Plato and the Church Fathers
Neoplatonism flourished at the same time that the church fathers were elaborating Christian doctrine. Modern scholarship is strongly divided on the question of their interrelationship: on the one hand, H. Dörrie (Platonica minora [Munich 1976] 508–23; Theologie und Philosophie 56 [1981] 1–46) considers Platonism a “different religion,” completely distinct from Christianity and therefore unable to influence it; on the other hand, von Ivánka (infra) admits that some Christian theologians had accepted substantial elements of Platonic teaching, whereas others transformed Platonic tenets in accordance with Christian views.

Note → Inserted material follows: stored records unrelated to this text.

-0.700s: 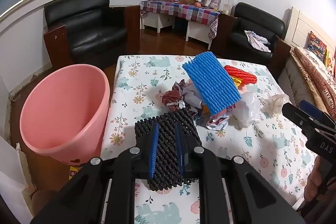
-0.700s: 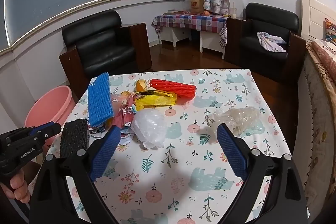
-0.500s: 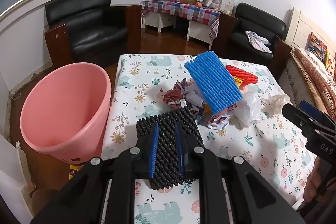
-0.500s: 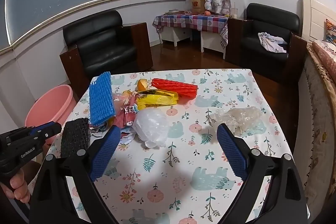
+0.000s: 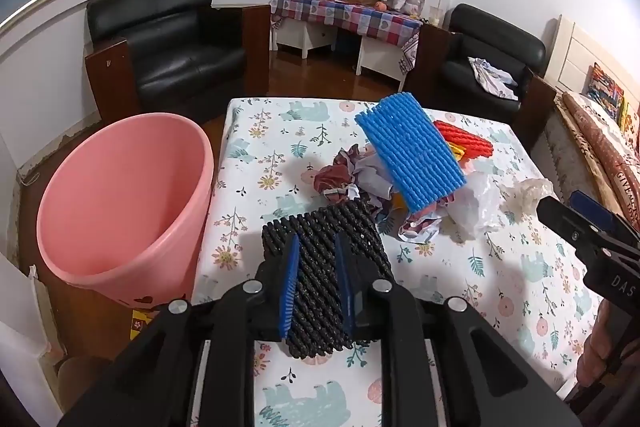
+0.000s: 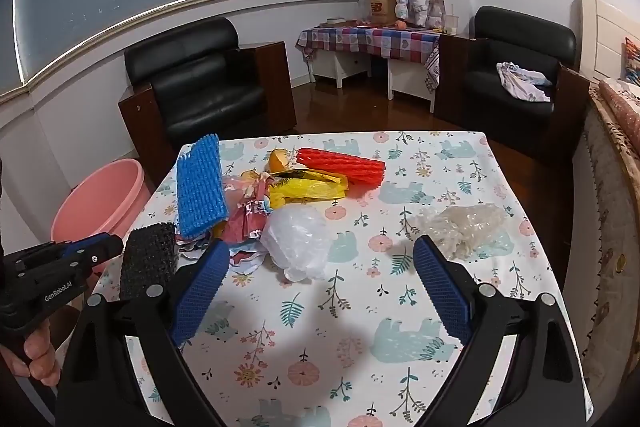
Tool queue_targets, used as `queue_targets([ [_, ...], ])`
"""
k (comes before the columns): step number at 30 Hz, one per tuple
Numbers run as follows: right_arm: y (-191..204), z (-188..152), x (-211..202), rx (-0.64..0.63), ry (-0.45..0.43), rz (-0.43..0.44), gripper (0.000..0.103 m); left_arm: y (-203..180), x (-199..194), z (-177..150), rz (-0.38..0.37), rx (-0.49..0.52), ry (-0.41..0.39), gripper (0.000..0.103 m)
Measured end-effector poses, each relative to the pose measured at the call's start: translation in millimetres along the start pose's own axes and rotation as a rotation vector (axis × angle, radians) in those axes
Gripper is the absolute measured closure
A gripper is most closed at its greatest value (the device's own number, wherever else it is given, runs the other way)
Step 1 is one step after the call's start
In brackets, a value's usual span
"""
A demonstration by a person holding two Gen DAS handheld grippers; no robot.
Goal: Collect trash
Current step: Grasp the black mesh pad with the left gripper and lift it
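My left gripper (image 5: 318, 287) is shut on a black foam net (image 5: 324, 251), lifted a little above the table's near left corner. The same black foam net (image 6: 150, 263) shows at the left of the right wrist view, held by my left gripper (image 6: 116, 247). A pink bin (image 5: 120, 199) stands on the floor just left of the table. My right gripper (image 6: 320, 275) hangs open over the tablecloth, nothing between its pads. Ahead of it lie a white plastic bag (image 6: 296, 239), a clear crumpled wrap (image 6: 464, 227), a blue foam net (image 6: 200, 187), a red foam net (image 6: 340, 167) and a yellow wrapper (image 6: 308, 187).
The table wears a floral cloth (image 6: 420, 187). Crumpled paper (image 5: 352, 175) lies under the blue foam net (image 5: 412, 151). Black armchairs (image 6: 200, 83) stand beyond the table, a bed edge (image 5: 600, 155) at the right. A hand (image 6: 36, 351) grips the left tool.
The left gripper with the black foam net has risen slightly and drifted a little toward the pink bin. The right gripper has crept forward, still open.
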State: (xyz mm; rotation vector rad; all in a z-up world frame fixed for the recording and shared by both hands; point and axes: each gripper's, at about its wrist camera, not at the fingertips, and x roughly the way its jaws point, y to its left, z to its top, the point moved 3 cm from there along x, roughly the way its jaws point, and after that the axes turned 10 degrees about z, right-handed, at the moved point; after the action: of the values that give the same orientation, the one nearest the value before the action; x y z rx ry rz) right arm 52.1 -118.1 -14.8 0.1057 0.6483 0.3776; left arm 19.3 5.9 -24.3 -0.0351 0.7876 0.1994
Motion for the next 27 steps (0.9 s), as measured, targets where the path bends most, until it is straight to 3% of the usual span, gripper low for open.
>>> queue_targets([
  [16,3.6,-0.1,2.4,-0.014,0.003,0.010,0.010,0.2,1.8,-1.2,0.001,0.000,0.002,0.068],
  [19,3.7,-0.3,3.2,-0.015,0.008,0.013,0.014,1.0,3.3,-3.4,0.000,-0.002,0.006,0.067],
  [27,1.9,-2.1,4.3,-0.005,0.010,0.018,0.015,0.3,6.7,-6.7,-0.003,0.001,0.024,0.060],
])
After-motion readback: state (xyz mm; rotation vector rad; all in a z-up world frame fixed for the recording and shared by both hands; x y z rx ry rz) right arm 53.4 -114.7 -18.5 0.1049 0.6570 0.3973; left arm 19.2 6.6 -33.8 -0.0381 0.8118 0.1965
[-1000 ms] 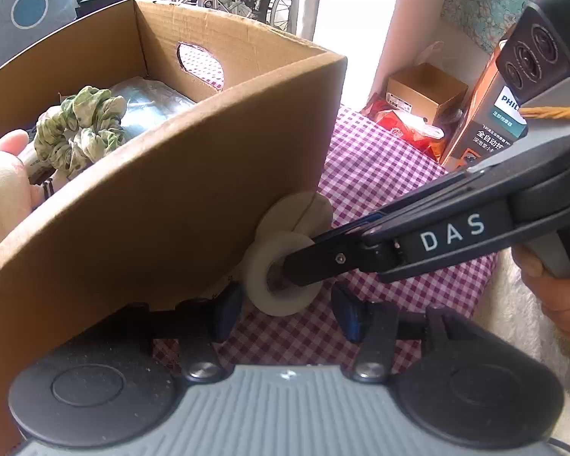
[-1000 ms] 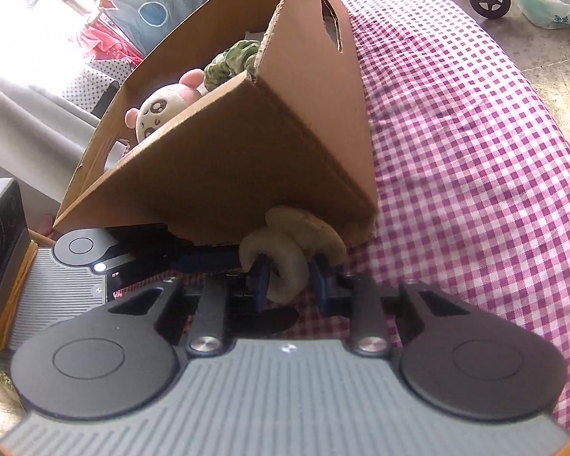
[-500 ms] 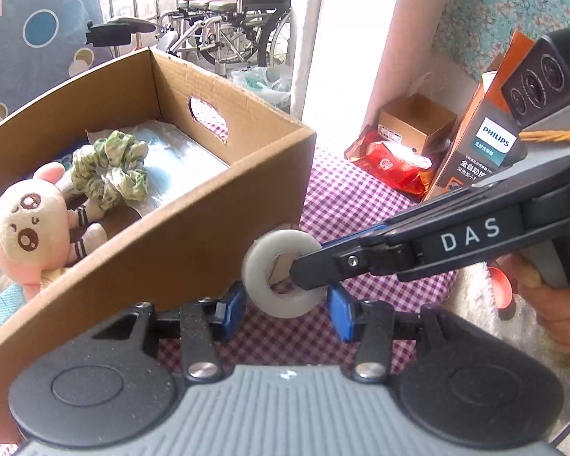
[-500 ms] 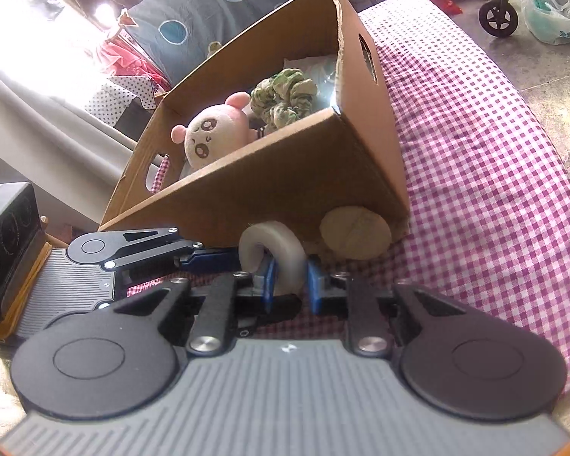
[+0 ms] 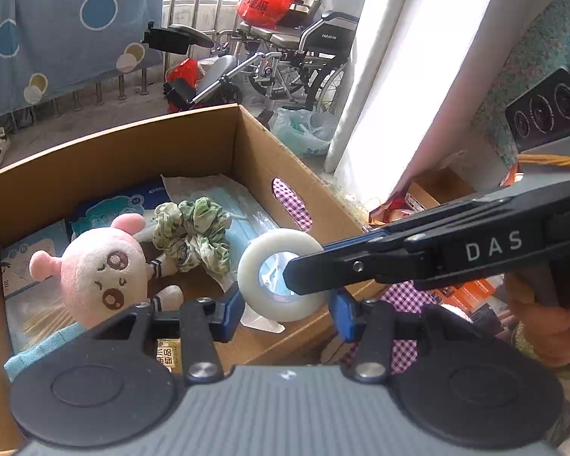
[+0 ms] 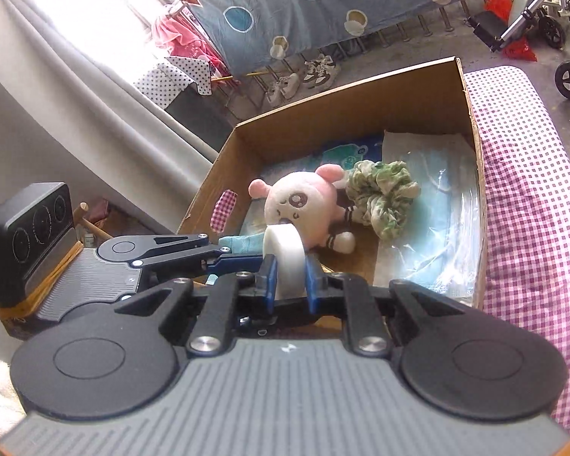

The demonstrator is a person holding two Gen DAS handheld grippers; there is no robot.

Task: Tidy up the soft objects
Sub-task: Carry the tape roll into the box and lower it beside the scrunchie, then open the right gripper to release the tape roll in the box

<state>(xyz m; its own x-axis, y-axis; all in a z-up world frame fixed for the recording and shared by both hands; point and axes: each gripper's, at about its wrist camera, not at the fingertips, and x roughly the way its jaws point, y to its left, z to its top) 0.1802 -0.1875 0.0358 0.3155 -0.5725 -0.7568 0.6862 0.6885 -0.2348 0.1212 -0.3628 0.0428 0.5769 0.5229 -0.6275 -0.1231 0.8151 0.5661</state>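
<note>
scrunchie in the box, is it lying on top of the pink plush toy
No, the scrunchie lies beside the plush toy, on the box floor.

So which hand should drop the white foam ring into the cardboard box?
Right: the right gripper already pinches the white foam ring over the cardboard box; the left gripper's pads flank it untouching.

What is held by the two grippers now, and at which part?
The right gripper clamps the white foam ring across its flat sides; the left gripper stands open around it, holding nothing.

Plush toy [image 6: 303,205] and scrunchie [image 6: 383,193] side by side inside box [image 6: 345,110], box on tablecloth [image 6: 528,190]
</note>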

This discrepancy is built in part on the ambiguity of the patristic approach to Plato: Epiphanios of Salamis proclaimed Platonism a heresy originating from pagan philosophy and Eastern mystery religions, whereas Eusebios of Caesarea saw in Plato a follower of Moses, and in the 11th C. John Mauropous prayed for the salvation of Plato as a forerunner of Christianity.

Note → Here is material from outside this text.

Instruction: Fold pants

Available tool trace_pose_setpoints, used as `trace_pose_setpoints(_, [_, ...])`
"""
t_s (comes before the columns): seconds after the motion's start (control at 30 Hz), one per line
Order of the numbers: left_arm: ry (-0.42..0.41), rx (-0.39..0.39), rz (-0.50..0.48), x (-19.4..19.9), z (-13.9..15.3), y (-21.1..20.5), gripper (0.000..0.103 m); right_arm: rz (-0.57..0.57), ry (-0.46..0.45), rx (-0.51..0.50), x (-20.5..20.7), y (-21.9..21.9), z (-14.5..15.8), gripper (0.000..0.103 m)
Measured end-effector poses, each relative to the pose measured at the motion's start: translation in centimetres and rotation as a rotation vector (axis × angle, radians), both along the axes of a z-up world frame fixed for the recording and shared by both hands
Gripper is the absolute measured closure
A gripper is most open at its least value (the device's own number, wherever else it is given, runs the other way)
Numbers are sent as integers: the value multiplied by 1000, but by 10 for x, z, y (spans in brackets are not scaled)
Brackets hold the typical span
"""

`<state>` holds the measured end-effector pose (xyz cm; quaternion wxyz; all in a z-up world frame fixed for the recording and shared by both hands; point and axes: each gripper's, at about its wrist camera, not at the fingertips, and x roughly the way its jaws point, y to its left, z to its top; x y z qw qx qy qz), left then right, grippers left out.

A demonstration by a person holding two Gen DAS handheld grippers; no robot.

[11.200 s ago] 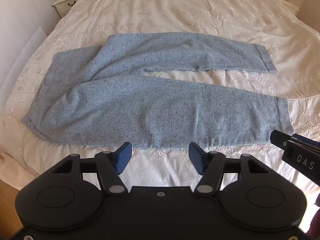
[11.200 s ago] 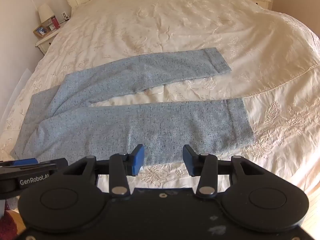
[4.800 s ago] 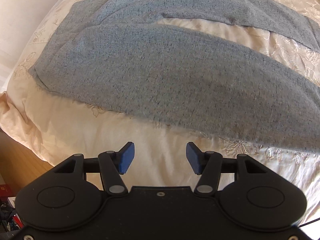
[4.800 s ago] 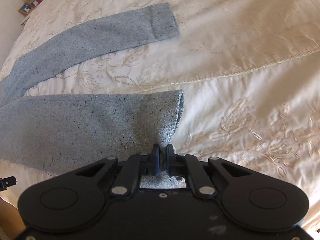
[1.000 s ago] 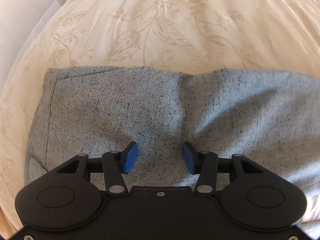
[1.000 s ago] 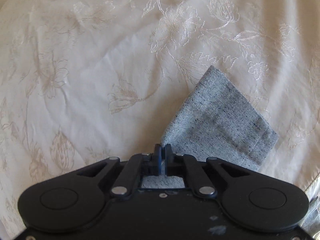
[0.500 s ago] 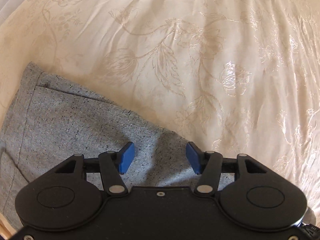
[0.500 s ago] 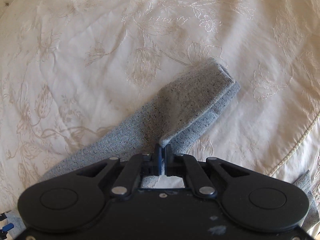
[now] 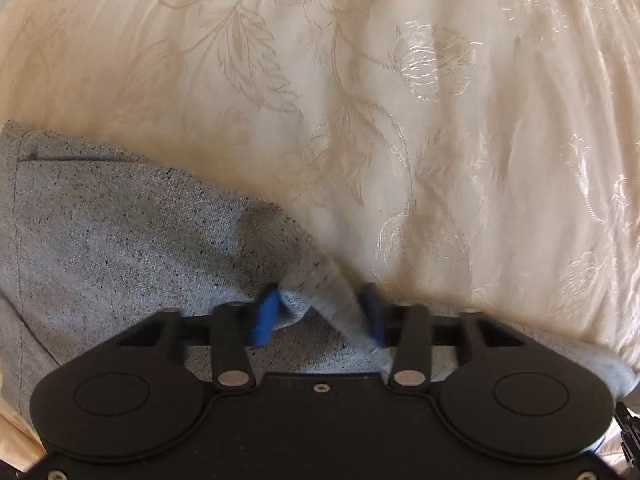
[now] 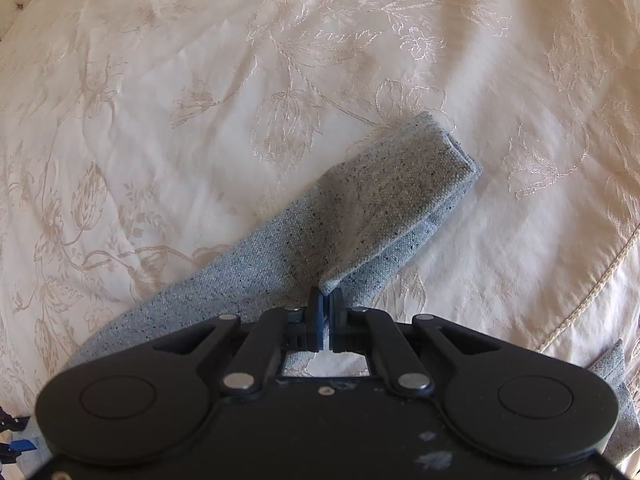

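Note:
The grey-blue speckled pants (image 9: 120, 240) lie on a cream embroidered bedspread (image 9: 400, 100). In the left wrist view the waist end fills the lower left, and a raised fold of it sits between the blue pads of my left gripper (image 9: 320, 316), whose jaws stand partly apart and look blurred. In the right wrist view my right gripper (image 10: 326, 310) is shut on the hem corner of one pant leg (image 10: 380, 200), which lies doubled over the other leg, cuff pointing up and right.
The bedspread (image 10: 200, 80) spreads all around the pants. A corded seam (image 10: 600, 280) of the spread runs at the lower right in the right wrist view. Another bit of grey cloth (image 10: 612, 364) shows at the right edge there.
My left gripper has dropped onto the waist cloth and its jaws have narrowed around a fold. My right gripper has carried the held leg hem back, laying more of the leg out.

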<state>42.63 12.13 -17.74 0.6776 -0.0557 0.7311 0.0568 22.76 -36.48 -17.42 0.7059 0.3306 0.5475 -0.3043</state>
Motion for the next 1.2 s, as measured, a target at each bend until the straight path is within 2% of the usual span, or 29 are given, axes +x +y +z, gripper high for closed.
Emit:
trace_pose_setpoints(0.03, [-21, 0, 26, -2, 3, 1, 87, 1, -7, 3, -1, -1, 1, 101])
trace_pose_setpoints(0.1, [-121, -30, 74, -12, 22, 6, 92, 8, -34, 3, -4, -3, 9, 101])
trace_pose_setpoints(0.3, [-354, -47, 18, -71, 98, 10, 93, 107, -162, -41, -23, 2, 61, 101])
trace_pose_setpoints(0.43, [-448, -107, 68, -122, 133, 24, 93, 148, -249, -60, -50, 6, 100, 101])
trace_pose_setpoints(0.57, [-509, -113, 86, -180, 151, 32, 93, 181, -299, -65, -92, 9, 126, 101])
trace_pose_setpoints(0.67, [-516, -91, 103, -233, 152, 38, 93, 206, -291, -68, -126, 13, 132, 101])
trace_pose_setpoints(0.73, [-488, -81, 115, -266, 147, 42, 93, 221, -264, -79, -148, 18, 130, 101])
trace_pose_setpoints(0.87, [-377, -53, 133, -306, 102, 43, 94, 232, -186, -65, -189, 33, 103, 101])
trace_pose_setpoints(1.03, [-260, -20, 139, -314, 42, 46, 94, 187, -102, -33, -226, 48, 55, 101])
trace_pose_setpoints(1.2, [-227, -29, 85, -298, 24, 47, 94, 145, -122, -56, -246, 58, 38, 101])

Byz. theologians through Gregory Palamas used Platonic vocabulary, and not only the vocabulary. They shared with Platonism some basic views, such as the idea that the things of the visible world do not exist by and through themselves, but depend on a primary, perfect, and absolute reality; this supreme being is of an infinitely higher value than visible things. There is, however, a cardinal difference between Platonism and Christian doctrine: the Platonic supreme being reveals himself through logical (dialectical) operations, descending through a series of intermediary stages to the preexisting material world, whereas the equal and consubstantial hypostaseis of the Trinity are divided from the world of things by a gap that can be bridged only by a mystery—Christ who mysteriously combined in himself the perfect divine and the perfect human natures is a phenomenon forming the core of Christianity, but is absolutely alien to Platonism. Also unacceptable to the church fathers was Plato's thesis of the existence of eternal Ideas that presupposed the preexistence of souls and metempsychosis.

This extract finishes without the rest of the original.